Because of the long warming trends in the valley, the lake ice is beginning to melt off near inlets and near some shorelines. Monitor changing conditions during your crossings and stay well clear of open water. 
Photos were taken on February 23, 2016.
Middle Teton from the Platforms
 Cloudveil Peak and S. Fork of Garnet Canyon
 North Face of Disappointment, Grand Teton, and Mount Owen

January 1st, 2016

Happy New Year!
During the month of December the Tetons received over four feet of new snow. Unfortunately, this new snow is lying on a bed of faceted crystals (unstable snow) located deep in the snowpack. Climbers should be especially careful as they could easily penetrate down to the weaker layers and be the ideal trigger for an avalanche. Good route selection and a thorough understanding of the avalanche conditions are going to be key for a safe and successful ascent.

Please be sure to include the Bridger Teton Avalanche Forecast (http://www.jhavalanche.org) as part of your research when planning your trip. Pay special attention to the Snowpack Summaries section of the forecast as this will provide some crucial information as to how the snowpack in progressing throughout the season. As always, the avalanche forecast does not cover elevations above 10,400 feet.
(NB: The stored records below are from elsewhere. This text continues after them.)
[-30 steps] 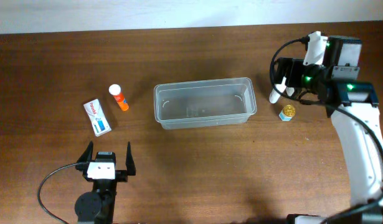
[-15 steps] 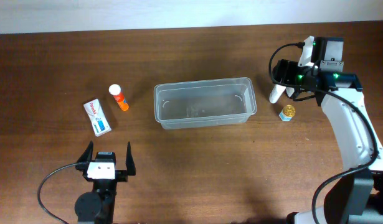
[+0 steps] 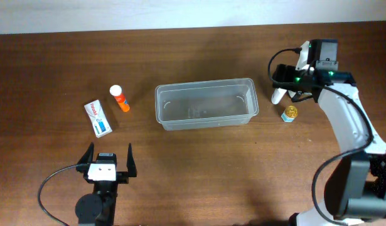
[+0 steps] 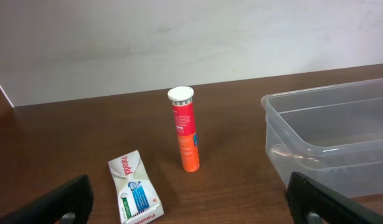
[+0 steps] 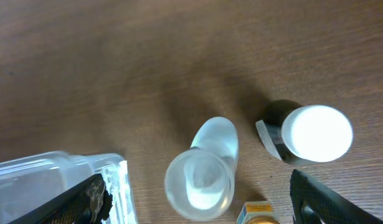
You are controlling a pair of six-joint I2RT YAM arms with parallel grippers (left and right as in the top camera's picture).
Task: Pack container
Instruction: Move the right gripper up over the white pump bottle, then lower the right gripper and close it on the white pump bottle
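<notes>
The clear plastic container (image 3: 205, 104) stands empty mid-table; its corner shows in the right wrist view (image 5: 51, 177) and its left end in the left wrist view (image 4: 331, 134). My right gripper (image 3: 285, 85) hangs open over a white translucent bottle (image 5: 203, 171) (image 3: 277, 95), one finger on each side and neither touching it. Beside that bottle stand a dark bottle with a white cap (image 5: 311, 133) and a small gold-lidded jar (image 3: 289, 113) (image 5: 261, 214). My left gripper (image 3: 108, 162) (image 4: 191, 210) is open and empty near the front edge.
An upright orange tube with a white cap (image 3: 120, 98) (image 4: 186, 130) and a flat white-and-blue box (image 3: 98, 118) (image 4: 135, 190) sit left of the container. A pale wall borders the table's far side.
My right arm's wrist has shifted slightly left and toward the back, settling over the white bottle. The left arm and all the objects have stayed put.
</notes>
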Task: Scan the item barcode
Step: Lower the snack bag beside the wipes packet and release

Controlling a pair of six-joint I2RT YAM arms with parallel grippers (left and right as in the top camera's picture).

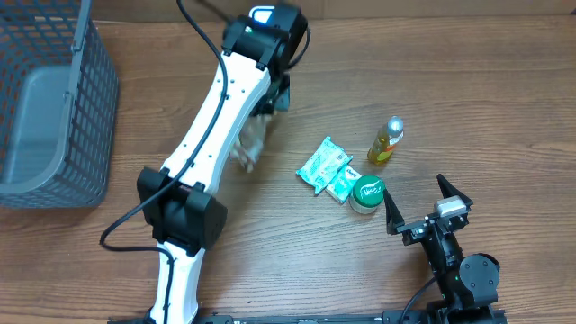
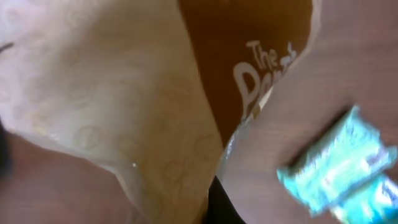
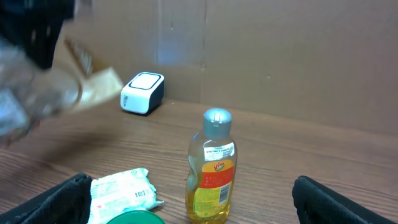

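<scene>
My left gripper (image 1: 267,101) is shut on a tan and brown snack bag (image 1: 253,141), which hangs above the table left of centre. In the left wrist view the bag (image 2: 124,93) fills most of the frame, with one dark finger (image 2: 221,205) against its lower edge. The white scanner (image 3: 142,92) stands at the far edge by the cardboard wall, and overhead the scanner (image 1: 263,15) shows partly behind the left wrist. My right gripper (image 1: 421,200) stands open near the front right, with nothing between its fingers.
A yellow liquid bottle (image 1: 385,141) stands upright right of centre. Teal wipes packets (image 1: 328,168) and a green-lidded tub (image 1: 367,193) lie just in front of the right gripper. A grey wire basket (image 1: 54,99) sits at the far left.
</scene>
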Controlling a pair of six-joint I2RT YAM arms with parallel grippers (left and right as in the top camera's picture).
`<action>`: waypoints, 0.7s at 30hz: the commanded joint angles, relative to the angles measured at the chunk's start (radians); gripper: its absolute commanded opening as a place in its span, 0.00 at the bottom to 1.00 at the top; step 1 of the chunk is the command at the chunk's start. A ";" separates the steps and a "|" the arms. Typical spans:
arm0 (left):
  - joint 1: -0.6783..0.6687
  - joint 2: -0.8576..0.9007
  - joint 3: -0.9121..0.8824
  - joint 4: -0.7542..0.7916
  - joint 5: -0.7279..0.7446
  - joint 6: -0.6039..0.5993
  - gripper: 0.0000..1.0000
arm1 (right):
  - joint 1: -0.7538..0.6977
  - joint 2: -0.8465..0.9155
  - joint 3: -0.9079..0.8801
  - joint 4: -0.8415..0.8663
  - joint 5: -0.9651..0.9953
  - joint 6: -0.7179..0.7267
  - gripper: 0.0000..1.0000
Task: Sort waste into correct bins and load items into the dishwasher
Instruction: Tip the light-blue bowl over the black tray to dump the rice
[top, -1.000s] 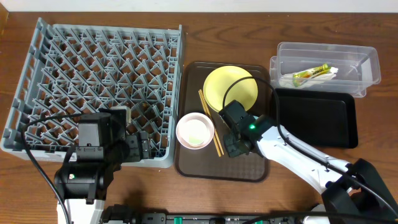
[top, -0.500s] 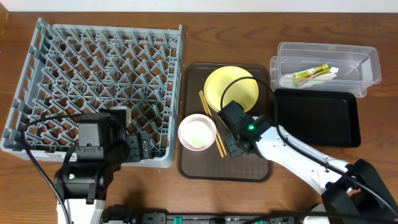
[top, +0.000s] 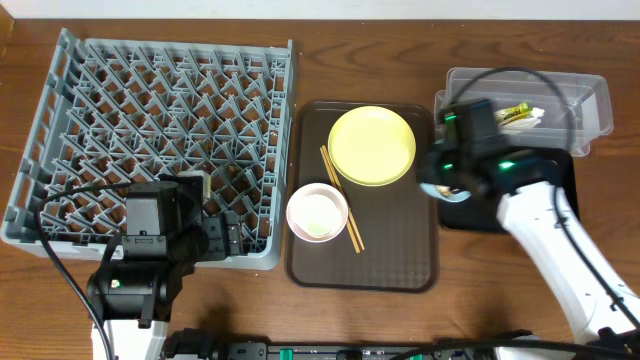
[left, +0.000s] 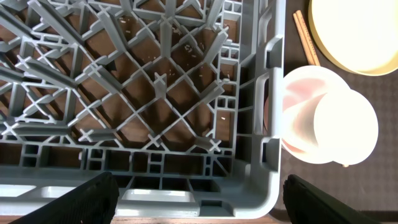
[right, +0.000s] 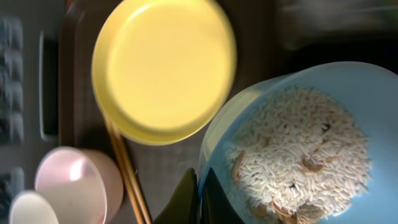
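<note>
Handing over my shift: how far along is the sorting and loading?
Done: wrapper and napkin lie in the clear tub. In hand: right fingers grip the light-blue bowl of rice by the black tray. Left: plate, white bowl, cup, chopsticks on the brown tray; rack shows no dishes.

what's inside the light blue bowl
Whitish rice-like food scraps, with a few tan curled bits, lie in the light-blue bowl. They cover its bottom, so anything beneath them cannot be seen.
</note>
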 joint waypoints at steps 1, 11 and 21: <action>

Bradley, Taggart, Leigh, and Phelps Lakes are frozen over.  Jenny Lake is mostly frozen over with thinner, new, ice closer to Cascade Canyon. Jackson Lake has a large section of open water near the middle and close to the west shore. Most of the lake ice has formed recently, due to the below zero temperatures we have been experiencing and will continue to thicken throughout the winter. Quite often we hear tales of near disastrous lake crossings.  Be mindful to monitor conditions while crossing any of the lakes, spread your group out, and be ready to quickly shed your gear in the event of an unexpected plunge.


December 7, 2015

Winter is in full swing. Ice is starting to form in the usual places; people have been climbing some known haunts throughout the range, but it will still be a while until some of the longer alpine ice routes are in. Though valley snow depths are still a little thin, you should expect deeper snow at elevations above 7,000 feet. For further information about travelling in avalanche prone terrain throughout the Teton Range, please consult the local avalanche forecast at:  http://jhavalanche.org/
BE ADVISED that this forecast does not cover elevations above 10.400 feet.
Should you decide to venture out into the snowy peaks of the Tetons this winter, please take the time to reflect on how difficult it would be to rescue yourself or someone else if things don't work out in your favor. Research your trip thoroughly, go prepared for the worst, and have a safe trip!

The Jenny Lake Ranger Station is
Backcountry camping permits are required year-round for all overnight trips into the backcountry of Grand Teton National Park. Permits are free and can be obtained year-round at the Craig Thomas Discovery & Visitor Center in Moose and during the summer months at the Colter Bay Visitor Center and Jenny Lake Ranger Station. Detailed information can be found in the links on the right.

All route condition information has been removed from this site for the winter season, however, the HOME PAGE will continue to provide periodic updates on general conditions in the Teton Range throughout the winter.